What this task involves — What is needed is a verbatim copy of all the records.
*** Opening of Recorded information ***
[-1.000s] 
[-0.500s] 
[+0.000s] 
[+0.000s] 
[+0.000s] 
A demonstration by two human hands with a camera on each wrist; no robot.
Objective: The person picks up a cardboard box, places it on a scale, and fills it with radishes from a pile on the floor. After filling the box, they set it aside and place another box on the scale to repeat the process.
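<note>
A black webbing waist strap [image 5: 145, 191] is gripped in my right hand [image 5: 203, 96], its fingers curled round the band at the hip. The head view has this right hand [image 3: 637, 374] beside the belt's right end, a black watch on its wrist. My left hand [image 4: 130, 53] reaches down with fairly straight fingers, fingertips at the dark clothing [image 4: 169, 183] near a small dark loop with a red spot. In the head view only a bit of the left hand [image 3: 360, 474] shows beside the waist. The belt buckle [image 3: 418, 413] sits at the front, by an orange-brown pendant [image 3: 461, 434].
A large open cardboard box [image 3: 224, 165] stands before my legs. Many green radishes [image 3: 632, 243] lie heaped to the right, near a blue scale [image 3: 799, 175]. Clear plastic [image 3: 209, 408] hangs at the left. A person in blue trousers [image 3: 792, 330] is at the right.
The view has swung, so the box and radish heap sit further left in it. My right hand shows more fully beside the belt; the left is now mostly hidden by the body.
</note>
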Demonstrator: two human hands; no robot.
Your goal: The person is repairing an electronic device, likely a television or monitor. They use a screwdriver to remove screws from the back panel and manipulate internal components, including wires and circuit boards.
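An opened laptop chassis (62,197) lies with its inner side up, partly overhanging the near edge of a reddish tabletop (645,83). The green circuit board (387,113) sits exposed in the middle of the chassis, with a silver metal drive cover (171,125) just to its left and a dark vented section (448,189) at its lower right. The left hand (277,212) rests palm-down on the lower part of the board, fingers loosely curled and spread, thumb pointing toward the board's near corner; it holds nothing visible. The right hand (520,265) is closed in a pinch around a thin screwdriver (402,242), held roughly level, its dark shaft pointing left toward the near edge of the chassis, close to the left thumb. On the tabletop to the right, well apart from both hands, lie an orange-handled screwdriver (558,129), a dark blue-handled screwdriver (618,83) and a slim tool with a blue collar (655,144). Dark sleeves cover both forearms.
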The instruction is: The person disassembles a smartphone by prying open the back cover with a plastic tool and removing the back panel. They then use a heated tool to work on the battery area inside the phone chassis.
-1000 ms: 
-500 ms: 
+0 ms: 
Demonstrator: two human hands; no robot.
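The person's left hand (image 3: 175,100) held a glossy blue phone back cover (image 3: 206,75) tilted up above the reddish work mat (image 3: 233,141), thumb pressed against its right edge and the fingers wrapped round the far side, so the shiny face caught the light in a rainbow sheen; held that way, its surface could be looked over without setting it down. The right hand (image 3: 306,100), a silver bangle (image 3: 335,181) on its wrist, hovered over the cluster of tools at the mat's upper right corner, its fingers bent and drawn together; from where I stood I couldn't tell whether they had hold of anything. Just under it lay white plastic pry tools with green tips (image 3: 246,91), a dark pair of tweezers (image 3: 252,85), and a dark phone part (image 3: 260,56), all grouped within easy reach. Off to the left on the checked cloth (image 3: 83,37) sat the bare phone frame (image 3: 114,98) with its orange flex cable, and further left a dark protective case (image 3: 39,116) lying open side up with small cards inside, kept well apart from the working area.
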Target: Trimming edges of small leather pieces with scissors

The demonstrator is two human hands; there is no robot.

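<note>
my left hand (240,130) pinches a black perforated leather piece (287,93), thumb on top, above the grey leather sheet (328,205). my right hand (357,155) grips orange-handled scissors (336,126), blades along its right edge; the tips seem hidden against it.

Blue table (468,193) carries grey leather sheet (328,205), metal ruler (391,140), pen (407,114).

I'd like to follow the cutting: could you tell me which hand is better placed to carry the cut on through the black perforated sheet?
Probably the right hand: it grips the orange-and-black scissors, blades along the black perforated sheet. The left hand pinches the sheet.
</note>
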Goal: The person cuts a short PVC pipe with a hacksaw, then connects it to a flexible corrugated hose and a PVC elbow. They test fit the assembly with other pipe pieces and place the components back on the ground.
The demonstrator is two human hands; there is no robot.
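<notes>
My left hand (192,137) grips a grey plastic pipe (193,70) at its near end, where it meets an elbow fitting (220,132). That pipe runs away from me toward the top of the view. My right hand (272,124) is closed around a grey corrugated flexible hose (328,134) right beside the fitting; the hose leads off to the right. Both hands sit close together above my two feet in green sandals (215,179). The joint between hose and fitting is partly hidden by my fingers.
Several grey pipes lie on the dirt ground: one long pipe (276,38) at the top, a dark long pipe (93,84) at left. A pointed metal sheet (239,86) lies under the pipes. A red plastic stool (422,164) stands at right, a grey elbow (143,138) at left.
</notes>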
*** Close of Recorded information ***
Solved exercise —
[-1.000s] 
[-0.500s] 
[+0.000s] 
[+0.000s] 
[+0.000s] 
A demonstration by two human hands with a camera on each wrist; no robot.
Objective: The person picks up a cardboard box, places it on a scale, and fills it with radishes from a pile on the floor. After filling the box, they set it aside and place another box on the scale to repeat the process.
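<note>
A black webbing waist strap [image 5: 145, 191] is gripped in my right hand [image 5: 203, 96], its fingers curled round the band at the hip. The head view has this right hand [image 3: 637, 374] beside the belt's right end, a black watch on its wrist. My left hand [image 4: 130, 53] reaches down with fairly straight fingers, fingertips at the dark clothing [image 4: 169, 183] near a small dark loop with a red spot. In the head view only a bit of the left hand [image 3: 360, 474] shows beside the waist. The belt buckle [image 3: 418, 413] sits at the front, by an orange-brown pendant [image 3: 461, 434].
A large open cardboard box [image 3: 224, 165] stands before my legs. Many green radishes [image 3: 632, 243] lie heaped to the right, near a blue scale [image 3: 799, 175]. Clear plastic [image 3: 209, 408] hangs at the left. A person in blue trousers [image 3: 792, 330] is at the right.
The view has swung, so the box and radish heap sit further left in it. My right hand shows more fully beside the belt; the left is now mostly hidden by the body.
</note>
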Demonstrator: two human hands; no robot.
Your goal: The person is repairing an electronic device, likely a television or monitor. They use a screwdriver to remove screws from the back panel and manipulate internal components, including wires and circuit boards.
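An opened laptop chassis (62,197) lies with its inner side up, partly overhanging the near edge of a reddish tabletop (645,83). The green circuit board (387,113) sits exposed in the middle of the chassis, with a silver metal drive cover (171,125) just to its left and a dark vented section (448,189) at its lower right. The left hand (277,212) rests palm-down on the lower part of the board, fingers loosely curled and spread, thumb pointing toward the board's near corner; it holds nothing visible. The right hand (520,265) is closed in a pinch around a thin screwdriver (402,242), held roughly level, its dark shaft pointing left toward the near edge of the chassis, close to the left thumb. On the tabletop to the right, well apart from both hands, lie an orange-handled screwdriver (558,129), a dark blue-handled screwdriver (618,83) and a slim tool with a blue collar (655,144). Dark sleeves cover both forearms.
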The instruction is: The person disassembles a smartphone by prying open the back cover with a plastic tool and removing the back panel. They then use a heated tool to work on the battery area inside the phone chassis.
-1000 ms: 
-500 ms: 
+0 ms: 
Demonstrator: two human hands; no robot.
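The person's left hand (image 3: 175,100) held a glossy blue phone back cover (image 3: 206,75) tilted up above the reddish work mat (image 3: 233,141), thumb pressed against its right edge and the fingers wrapped round the far side, so the shiny face caught the light in a rainbow sheen; held that way, its surface could be looked over without setting it down. The right hand (image 3: 306,100), a silver bangle (image 3: 335,181) on its wrist, hovered over the cluster of tools at the mat's upper right corner, its fingers bent and drawn together; from where I stood I couldn't tell whether they had hold of anything. Just under it lay white plastic pry tools with green tips (image 3: 246,91), a dark pair of tweezers (image 3: 252,85), and a dark phone part (image 3: 260,56), all grouped within easy reach. Off to the left on the checked cloth (image 3: 83,37) sat the bare phone frame (image 3: 114,98) with its orange flex cable, and further left a dark protective case (image 3: 39,116) lying open side up with small cards inside, kept well apart from the working area.
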Target: Trimming edges of small leather pieces with scissors

The demonstrator is two human hands; there is no robot.

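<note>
my left hand (240,130) pinches a black perforated leather piece (287,93), thumb on top, above the grey leather sheet (328,205). my right hand (357,155) grips orange-handled scissors (336,126), blades along its right edge; the tips seem hidden against it.

Blue table (468,193) carries grey leather sheet (328,205), metal ruler (391,140), pen (407,114).

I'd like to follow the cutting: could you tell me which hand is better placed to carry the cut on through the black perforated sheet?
Probably the right hand: it grips the orange-and-black scissors, blades along the black perforated sheet. The left hand pinches the sheet.
</note>
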Goal: The person cuts a short PVC pipe with a hacksaw, then connects it to a flexible corrugated hose and a PVC elbow. They test fit the assembly with other pipe pieces and place the components back on the ground.
The demonstrator is two human hands; there is no robot.
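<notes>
My left hand (192,137) grips a grey plastic pipe (193,70) at its near end, where it meets an elbow fitting (220,132). That pipe runs away from me toward the top of the view. My right hand (272,124) is closed around a grey corrugated flexible hose (328,134) right beside the fitting; the hose leads off to the right. Both hands sit close together above my two feet in green sandals (215,179). The joint between hose and fitting is partly hidden by my fingers.
Several grey pipes lie on the dirt ground: one long pipe (276,38) at the top, a dark long pipe (93,84) at left. A pointed metal sheet (239,86) lies under the pipes. A red plastic stool (422,164) stands at right, a grey elbow (143,138) at left.
</notes>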

Output for the exercise is now complete.